Audiovisual translation checklist

  • Have localisation in mind when creating the content. Avoid using visual metaphors, as these may possibly not be translatable into all languages. Some flags or animals may have really strong meanings in some cultures, watch out for this when creating your video content!
  • Keep all versions of the files. Original video files, source files for images and script need to be kept at hand in order to save on localisation costs. Keep separate voice, music and image tracks.
  • Avoid too much on-screen text. Unless you are planning to replace all on-screen text, try and avoid it as much as possible. If subtitles are used, on-screen text will have to be replaced, or the information may be lost, as there may be not enough room to show subtitles for the recording and on-screen text.
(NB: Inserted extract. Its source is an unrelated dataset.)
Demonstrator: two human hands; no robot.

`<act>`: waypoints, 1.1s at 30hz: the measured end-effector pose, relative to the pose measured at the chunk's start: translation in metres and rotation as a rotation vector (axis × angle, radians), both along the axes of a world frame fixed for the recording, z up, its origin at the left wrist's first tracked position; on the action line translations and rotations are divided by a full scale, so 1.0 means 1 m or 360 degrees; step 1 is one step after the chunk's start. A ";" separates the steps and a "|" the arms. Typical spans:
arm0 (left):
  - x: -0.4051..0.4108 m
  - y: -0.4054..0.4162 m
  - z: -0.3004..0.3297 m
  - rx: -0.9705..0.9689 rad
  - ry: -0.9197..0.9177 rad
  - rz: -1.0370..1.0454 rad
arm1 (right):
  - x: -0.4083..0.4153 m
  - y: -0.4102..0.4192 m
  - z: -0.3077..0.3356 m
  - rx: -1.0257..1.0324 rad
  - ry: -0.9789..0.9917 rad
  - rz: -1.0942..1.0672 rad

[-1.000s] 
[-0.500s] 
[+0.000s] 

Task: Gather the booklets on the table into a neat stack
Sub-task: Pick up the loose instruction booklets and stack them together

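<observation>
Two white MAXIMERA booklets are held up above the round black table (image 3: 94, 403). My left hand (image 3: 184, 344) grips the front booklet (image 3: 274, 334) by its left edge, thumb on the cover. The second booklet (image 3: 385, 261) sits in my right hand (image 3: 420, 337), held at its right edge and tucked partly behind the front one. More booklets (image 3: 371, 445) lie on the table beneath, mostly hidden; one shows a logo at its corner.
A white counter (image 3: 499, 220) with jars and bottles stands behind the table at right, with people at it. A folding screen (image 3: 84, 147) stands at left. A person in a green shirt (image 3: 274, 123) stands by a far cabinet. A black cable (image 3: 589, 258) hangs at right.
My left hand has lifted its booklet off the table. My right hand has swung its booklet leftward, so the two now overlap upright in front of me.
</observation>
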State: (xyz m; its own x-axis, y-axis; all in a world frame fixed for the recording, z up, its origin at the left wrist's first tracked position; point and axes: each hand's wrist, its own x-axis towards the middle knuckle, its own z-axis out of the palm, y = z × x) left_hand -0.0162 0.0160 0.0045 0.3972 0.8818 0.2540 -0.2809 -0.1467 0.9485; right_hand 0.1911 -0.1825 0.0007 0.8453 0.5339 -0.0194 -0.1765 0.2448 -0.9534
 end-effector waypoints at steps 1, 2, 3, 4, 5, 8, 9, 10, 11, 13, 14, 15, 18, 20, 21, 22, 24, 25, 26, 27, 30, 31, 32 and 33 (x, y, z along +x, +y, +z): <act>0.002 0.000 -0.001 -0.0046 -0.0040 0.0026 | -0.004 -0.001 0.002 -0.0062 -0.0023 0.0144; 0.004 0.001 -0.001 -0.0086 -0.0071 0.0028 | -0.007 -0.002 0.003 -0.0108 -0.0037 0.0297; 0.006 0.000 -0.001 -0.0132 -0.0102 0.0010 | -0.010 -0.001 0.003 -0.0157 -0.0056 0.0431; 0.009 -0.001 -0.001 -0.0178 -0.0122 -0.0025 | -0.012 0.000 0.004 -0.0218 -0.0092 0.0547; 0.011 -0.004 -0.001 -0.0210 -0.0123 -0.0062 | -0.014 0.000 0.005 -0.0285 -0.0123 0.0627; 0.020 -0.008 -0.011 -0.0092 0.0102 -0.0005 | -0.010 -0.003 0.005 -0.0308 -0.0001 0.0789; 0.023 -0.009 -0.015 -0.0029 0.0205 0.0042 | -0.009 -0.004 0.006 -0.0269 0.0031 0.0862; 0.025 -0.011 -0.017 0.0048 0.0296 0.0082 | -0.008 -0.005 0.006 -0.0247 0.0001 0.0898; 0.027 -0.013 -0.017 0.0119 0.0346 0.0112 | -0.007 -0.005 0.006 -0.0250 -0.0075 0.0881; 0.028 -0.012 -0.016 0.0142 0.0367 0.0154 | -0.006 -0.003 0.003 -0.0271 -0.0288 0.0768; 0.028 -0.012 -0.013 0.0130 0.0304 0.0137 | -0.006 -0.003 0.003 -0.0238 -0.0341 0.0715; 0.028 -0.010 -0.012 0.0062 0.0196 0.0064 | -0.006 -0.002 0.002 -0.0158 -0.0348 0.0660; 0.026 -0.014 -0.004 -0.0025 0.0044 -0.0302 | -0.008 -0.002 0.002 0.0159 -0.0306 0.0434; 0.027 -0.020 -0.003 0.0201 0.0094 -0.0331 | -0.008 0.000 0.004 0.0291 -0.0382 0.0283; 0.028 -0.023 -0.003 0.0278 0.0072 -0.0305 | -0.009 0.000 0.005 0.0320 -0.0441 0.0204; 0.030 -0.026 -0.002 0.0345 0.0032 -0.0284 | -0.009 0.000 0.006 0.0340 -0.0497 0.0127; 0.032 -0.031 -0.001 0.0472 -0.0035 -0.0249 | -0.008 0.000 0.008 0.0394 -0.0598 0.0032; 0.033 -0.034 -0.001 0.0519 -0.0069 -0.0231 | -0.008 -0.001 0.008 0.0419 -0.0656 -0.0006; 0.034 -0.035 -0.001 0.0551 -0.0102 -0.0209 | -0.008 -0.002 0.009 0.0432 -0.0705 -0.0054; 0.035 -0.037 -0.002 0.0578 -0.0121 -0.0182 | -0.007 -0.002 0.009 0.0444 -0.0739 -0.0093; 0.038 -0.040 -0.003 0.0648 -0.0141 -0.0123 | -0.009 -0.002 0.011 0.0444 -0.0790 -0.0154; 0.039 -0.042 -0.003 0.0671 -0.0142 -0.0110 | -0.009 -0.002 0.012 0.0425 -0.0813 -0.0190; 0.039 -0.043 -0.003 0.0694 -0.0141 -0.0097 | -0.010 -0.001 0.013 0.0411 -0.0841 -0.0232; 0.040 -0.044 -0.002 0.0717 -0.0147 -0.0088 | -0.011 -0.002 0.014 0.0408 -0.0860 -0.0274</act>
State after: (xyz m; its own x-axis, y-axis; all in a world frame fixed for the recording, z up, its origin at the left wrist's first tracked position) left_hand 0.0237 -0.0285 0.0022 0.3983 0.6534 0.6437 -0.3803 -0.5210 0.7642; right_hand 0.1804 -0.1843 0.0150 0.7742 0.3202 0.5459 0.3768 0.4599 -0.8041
If revoicing is employed, on-screen text will need to be replaced or subtitled, meaning that another technique needs to be used.
  • Define your audience well.This can help you choose the very best video localisation technique to be utilized. Select the most appropriate solution to be useful for localisation. Subtitling, dubbing, voiceover, narration, free commentary… There are a number of techniques to pick from depending on the target audience, intent behind the video, the medium where it is going to be displayed, budget, etc. With regards to the impact and desirable message to be conveyed, you might want to think about creating content from scratch tailored for that specific market.
  • If you are using subtitles, focus on SEO. Using subtitles, you can insert keywords that will help your video reach to more users. To ensure the right keywords are being used in the translation, ensure you do keyword research and give it to your translation partner to insert the keywords in the subtitles. If you're doing dubbing or voiceover, ensure that you're utilizing the right voice. Don't assume that the emotions expressed by a voice are going to be the same ones as in the ones in your culture. Tone and pitch are very different in every language
  • Work with professionals. Uset an agency that will provide support and guidance for the video localisation. It is really beneficial to get your audiovisual assets localised, but it can be very detrimental to your brand if you do not get it right.